Course: Most important Course

Delicacies: Italian

Serving: 6

Energy: 390kcal

Components

  • 3 giant eggplants,
  • 1 tablespoon extra-virgin olive oil
  • 1 small onion, finely chopped
  • 3 cups pureed tomatoes or passata,
  • small bunch of basil leaves
  • 3 cups sunflower oil or vegetable oil,
  • 2 tablespoon breadcrumbs, (elective)
  • 1 ball mozzarella cheese, sliced or cubed
  • 2 cups Parmesan cheese, freshly-grated

Directions

  • Minimize the eggplant into 5 mm / ¼ inch slices. Prepare the eggplant slices in a big colander, sprinkle with coarse sea salt, cowl with a plate and put a weight on it, to permit the eggplants to sweat a few of their water. Allow them to sit for half-hour, then rinse them and pat them dry with kitchen paper.

  • Within the meantime, put together the tomato sauce. Warmth a sauce pan with the olive oil, add the onion and sauté till translucent. Add the tomato passata and a few basil leaves. Simmer on low warmth for 20-25 minutes, stirring from time to time. Season to style with sea salt and freshly-cracked black pepper and set it apart.

  • Warmth the vegetable oil in a big frying pan oil till it reaches a temperature of 350°F / 175°C. Add just a few eggplant slices at a time and fry till golden, then take away them and place them on kitchen paper to soak up the oil in extra.

  • Spoon a little bit of the tomato sauce over the bottom of a baking dish. I exploit a ten.5″ x 7″/ 26cm x17cm dish, a smaller dish will work effectively too.

  • Prepare a layer of eggplant slices, then cowl with just a few spoonfuls of tomatoes sauce, some grated parmesan cheese, and scatter just a few basil leaves on high. Repeat with a layer of eggplant slices, then tomato sauce, parmesan cheese and basil leaves, till you’ve used up all of the eggplant slices.

  • End with a layer of tomato sauce, sprinkle some parmesan cheese and elective breadcrumbs and mozzarella cheese on high. Bake within the oven for half-hour, then take away the parmigiana di melanzane from the oven, enable it to relaxation for 15-20 minutes and serve.

Notes

    • Attempt to use freshly-grated Parmigiano cheese if doable, it tastes so a lot better than pre-grated Parmesan cheese.

    • Minimize the eggplant into 5 mm / ¼ inch slices.

    • When salting the eggplant slices, use coarse sea salt or kosher salt, which is simpler to clean than tremendous salt.

    • To stop the parmigiana high from being too watery, slice the mozzarella upfront and prepare the slices on kitchen paper earlier than use.

    • Use a big frying pan to scale back the quantity of vegetable oil you want, and fry just a few eggplant slices at a time.

    • When frying, the oil ought to have a temperature of 350°F or 175°C. If you do not have a kitchen thermometer, strive including a small piece of eggplant, if tiny bubbles kind round it, you are good to go!
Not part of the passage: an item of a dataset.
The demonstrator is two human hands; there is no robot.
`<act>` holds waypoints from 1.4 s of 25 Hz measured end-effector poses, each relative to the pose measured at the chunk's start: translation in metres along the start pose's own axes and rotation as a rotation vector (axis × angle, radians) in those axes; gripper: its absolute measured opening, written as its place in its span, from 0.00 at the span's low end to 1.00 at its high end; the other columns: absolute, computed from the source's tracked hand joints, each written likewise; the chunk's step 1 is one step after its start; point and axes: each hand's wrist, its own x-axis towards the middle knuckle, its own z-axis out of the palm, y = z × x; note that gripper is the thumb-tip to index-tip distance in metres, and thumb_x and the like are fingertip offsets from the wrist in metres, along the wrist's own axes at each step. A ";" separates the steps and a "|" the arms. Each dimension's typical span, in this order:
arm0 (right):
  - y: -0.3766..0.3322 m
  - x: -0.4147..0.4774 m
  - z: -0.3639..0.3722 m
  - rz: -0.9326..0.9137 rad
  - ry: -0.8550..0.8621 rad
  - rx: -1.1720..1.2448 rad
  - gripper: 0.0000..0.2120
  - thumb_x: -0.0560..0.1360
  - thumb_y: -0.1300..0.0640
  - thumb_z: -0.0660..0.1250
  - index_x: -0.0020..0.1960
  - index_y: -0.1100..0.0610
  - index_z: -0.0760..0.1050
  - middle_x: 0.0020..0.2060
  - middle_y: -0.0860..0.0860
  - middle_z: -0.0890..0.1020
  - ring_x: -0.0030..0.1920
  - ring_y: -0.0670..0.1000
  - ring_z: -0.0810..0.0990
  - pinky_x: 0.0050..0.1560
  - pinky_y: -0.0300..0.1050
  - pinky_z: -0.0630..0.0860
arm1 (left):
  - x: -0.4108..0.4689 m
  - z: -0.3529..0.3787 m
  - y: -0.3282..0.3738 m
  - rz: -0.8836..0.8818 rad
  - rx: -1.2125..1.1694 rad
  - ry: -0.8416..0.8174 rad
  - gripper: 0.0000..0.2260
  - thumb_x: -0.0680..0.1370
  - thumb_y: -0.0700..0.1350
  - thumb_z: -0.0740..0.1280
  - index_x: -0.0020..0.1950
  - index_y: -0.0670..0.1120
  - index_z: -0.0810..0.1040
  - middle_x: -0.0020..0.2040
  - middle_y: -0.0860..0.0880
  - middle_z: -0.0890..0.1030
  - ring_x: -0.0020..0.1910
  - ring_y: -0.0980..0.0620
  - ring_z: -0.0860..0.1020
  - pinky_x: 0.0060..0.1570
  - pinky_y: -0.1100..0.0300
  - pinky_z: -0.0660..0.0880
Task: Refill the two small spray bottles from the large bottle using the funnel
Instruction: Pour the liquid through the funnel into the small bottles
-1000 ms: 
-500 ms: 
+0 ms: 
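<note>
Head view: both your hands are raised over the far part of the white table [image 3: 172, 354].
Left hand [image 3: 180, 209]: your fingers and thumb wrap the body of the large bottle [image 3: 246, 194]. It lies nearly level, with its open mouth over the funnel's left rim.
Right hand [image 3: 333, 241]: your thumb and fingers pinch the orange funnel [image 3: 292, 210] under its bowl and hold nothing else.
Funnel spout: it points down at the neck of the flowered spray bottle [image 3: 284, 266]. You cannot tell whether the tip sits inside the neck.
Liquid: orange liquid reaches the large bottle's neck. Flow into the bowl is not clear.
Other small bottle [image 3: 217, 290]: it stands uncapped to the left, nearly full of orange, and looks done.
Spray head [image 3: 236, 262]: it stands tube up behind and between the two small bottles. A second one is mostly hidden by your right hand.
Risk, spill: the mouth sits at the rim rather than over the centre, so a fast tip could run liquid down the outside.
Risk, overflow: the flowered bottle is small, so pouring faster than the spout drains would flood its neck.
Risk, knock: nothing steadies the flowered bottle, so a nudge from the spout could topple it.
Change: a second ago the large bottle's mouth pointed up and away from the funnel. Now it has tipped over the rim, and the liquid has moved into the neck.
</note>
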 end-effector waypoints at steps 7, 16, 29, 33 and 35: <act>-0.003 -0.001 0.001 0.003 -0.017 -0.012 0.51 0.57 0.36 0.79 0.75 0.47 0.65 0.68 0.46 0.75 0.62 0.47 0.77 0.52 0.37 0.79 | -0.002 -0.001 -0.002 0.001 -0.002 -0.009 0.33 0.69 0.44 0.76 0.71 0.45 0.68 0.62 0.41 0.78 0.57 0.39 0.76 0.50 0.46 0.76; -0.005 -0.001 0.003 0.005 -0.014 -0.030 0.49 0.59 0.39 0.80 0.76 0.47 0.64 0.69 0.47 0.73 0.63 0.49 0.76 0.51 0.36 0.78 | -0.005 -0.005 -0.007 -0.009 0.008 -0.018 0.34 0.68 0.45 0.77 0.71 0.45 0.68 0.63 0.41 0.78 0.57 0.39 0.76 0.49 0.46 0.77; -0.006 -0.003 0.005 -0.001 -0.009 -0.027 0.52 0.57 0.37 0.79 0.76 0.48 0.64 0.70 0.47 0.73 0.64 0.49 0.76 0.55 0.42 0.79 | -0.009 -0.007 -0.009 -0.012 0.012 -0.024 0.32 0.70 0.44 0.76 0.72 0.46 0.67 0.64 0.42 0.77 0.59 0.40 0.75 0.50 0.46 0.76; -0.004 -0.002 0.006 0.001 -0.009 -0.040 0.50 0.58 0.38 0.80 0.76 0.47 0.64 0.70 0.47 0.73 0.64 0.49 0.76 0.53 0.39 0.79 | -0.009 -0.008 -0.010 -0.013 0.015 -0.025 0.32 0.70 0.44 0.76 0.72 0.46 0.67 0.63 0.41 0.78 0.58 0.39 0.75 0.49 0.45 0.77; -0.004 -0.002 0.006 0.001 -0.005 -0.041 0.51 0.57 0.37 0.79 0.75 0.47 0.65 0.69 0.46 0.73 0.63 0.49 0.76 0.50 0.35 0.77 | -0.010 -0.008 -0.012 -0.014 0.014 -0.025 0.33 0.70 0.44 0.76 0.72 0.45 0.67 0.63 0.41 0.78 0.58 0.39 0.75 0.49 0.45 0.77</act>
    • You’ll be able to put together the tomato sauce a day upfront to avoid wasting additional time.

    • Eggplant parmigiana is finest with a easy tomato sauce, so I like to recommend utilizing passata quite than complete tomatoes for making the tomato sauce.


Vitamin

Energy: 390kcal | Carbohydrates: 31g | Protein: 25g | Fats: 20g | Saturated Fats: 11g | Polyunsaturated Fats: 1g | Monounsaturated Fats: 7g | Ldl cholesterol: 52mg | Sodium: 835mg | Potassium: 1166mg | Fiber: 10g | Sugar: 16g | Vitamin A: 1205IU | Vitamin C: 20mg | Calcium: 638mg | Iron: 3mg

The knowledge proven is an estimate offered by an internet vitamin calculator. It shouldn’t be thought of an alternative to knowledgeable nutritionist’s recommendation.